- _Problem to work on_: Repeat all the records, precisely as given.

%%

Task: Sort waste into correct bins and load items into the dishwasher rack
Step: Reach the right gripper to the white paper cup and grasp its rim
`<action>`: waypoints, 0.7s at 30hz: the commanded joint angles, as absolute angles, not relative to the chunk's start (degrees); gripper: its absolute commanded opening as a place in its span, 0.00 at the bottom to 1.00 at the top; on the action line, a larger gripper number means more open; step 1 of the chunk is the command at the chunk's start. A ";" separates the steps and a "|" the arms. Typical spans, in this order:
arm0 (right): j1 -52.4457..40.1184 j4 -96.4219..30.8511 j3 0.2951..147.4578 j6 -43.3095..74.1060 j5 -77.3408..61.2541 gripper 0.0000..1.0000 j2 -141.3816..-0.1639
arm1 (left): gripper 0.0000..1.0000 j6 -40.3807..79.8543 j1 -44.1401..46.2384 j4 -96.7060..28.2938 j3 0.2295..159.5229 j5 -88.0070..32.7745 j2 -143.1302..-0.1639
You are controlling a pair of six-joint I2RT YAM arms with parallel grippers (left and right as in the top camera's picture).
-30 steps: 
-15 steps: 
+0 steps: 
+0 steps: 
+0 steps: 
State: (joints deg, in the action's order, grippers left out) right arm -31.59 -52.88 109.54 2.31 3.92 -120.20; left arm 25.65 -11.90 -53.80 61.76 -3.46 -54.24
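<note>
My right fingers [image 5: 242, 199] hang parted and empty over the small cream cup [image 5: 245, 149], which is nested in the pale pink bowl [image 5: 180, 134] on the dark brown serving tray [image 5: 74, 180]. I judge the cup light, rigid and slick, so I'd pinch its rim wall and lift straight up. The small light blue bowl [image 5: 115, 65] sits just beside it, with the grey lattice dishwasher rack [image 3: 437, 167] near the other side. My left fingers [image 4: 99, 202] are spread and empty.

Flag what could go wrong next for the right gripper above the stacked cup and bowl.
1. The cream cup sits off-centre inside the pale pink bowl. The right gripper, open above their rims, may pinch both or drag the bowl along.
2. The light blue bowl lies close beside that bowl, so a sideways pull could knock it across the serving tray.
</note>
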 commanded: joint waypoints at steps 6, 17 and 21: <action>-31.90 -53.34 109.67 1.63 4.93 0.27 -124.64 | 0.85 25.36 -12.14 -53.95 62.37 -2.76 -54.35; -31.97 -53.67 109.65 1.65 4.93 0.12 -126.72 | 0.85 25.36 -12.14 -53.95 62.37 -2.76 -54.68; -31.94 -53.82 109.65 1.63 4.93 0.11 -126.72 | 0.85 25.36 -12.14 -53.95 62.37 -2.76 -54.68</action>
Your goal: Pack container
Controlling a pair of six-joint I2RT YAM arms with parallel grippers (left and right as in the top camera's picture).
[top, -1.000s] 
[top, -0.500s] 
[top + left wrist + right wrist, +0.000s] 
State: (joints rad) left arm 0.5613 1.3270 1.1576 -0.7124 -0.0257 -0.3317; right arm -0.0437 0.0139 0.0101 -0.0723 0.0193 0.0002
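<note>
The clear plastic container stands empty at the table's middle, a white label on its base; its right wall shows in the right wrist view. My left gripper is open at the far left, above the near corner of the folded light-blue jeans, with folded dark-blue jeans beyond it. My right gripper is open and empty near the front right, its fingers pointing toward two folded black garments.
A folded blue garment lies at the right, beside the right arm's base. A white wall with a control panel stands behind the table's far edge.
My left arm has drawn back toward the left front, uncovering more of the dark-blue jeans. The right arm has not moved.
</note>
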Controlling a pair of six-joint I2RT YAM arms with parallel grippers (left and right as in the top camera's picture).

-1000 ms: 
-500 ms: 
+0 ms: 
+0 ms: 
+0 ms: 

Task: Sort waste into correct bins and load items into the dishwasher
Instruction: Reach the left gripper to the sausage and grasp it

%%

- _Task response_:
Task: Sort waste into correct bins and load items into the dishwasher rack
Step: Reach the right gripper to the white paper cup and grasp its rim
`<action>`: waypoints, 0.7s at 30hz: the commanded joint angles, as absolute angles, not relative to the chunk's start (degrees); gripper: its absolute commanded opening as a place in its span, 0.00 at the bottom to 1.00 at the top; on the action line, a larger gripper number means more open; step 1 of the chunk is the command at the chunk's start. A ";" separates the steps and a "|" the arms. Typical spans, in this order:
arm0 (right): j1 -52.4457..40.1184 j4 -96.4219..30.8511 j3 0.2951..147.4578 j6 -43.3095..74.1060 j5 -77.3408..61.2541 gripper 0.0000..1.0000 j2 -141.3816..-0.1639
arm1 (left): gripper 0.0000..1.0000 j6 -40.3807..79.8543 j1 -44.1401..46.2384 j4 -96.7060..28.2938 j3 0.2295..159.5229 j5 -88.0070..32.7745 j2 -143.1302..-0.1639
You are controlling a pair of six-joint I2RT YAM arms with parallel grippers (left and right as in the top camera's picture).
-30 steps: 
-15 steps: 
+0 steps: 
+0 steps: 
+0 steps: 
State: (joints deg, in the action's order, grippers left out) right arm -31.59 -52.88 109.54 2.31 3.92 -120.20; left arm 25.65 -11.90 -53.80 61.76 -3.46 -54.24
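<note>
My right fingers [image 5: 242, 199] hang parted and empty over the small cream cup [image 5: 245, 149], which is nested in the pale pink bowl [image 5: 180, 134] on the dark brown serving tray [image 5: 74, 180]. I judge the cup light, rigid and slick, so I'd pinch its rim wall and lift straight up. The small light blue bowl [image 5: 115, 65] sits just beside it, with the grey lattice dishwasher rack [image 3: 437, 167] near the other side. My left fingers [image 4: 99, 202] are spread and empty.

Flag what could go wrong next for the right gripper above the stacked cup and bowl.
1. The cream cup sits off-centre inside the pale pink bowl. The right gripper, open above their rims, may pinch both or drag the bowl along.
2. The light blue bowl lies close beside that bowl, so a sideways pull could knock it across the serving tray.
</note>
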 commanded: joint waypoints at steps 6, 17 and 21: <action>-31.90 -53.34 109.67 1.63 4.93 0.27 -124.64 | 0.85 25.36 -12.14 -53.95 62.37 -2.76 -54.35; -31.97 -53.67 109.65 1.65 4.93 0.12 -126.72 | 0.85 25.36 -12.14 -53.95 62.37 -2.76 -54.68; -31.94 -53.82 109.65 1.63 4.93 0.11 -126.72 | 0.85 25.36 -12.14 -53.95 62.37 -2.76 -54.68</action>
Your goal: Pack container
Controlling a pair of six-joint I2RT YAM arms with parallel grippers (left and right as in the top camera's picture).
[top, -1.000s] 
[top, -0.500s] 
[top + left wrist + right wrist, +0.000s] 
State: (joints rad) left arm 0.5613 1.3270 1.1576 -0.7124 -0.0257 -0.3317; right arm -0.0437 0.0139 0.0101 -0.0723 0.0193 0.0002
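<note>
The clear plastic container stands empty at the table's middle, a white label on its base; its right wall shows in the right wrist view. My left gripper is open at the far left, above the near corner of the folded light-blue jeans, with folded dark-blue jeans beyond it. My right gripper is open and empty near the front right, its fingers pointing toward two folded black garments.
A folded blue garment lies at the right, beside the right arm's base. A white wall with a control panel stands behind the table's far edge.
My left arm has drawn back toward the left front, uncovering more of the dark-blue jeans. The right arm has not moved.
</note>
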Controlling a pair of six-joint I2RT YAM arms with parallel grippers (left and right as in the top camera's picture).

-1000 ms: 
-500 ms: 
+0 ms: 
+0 ms: 
+0 ms: 

Task: Sort waste into correct bins and load items into the dishwasher
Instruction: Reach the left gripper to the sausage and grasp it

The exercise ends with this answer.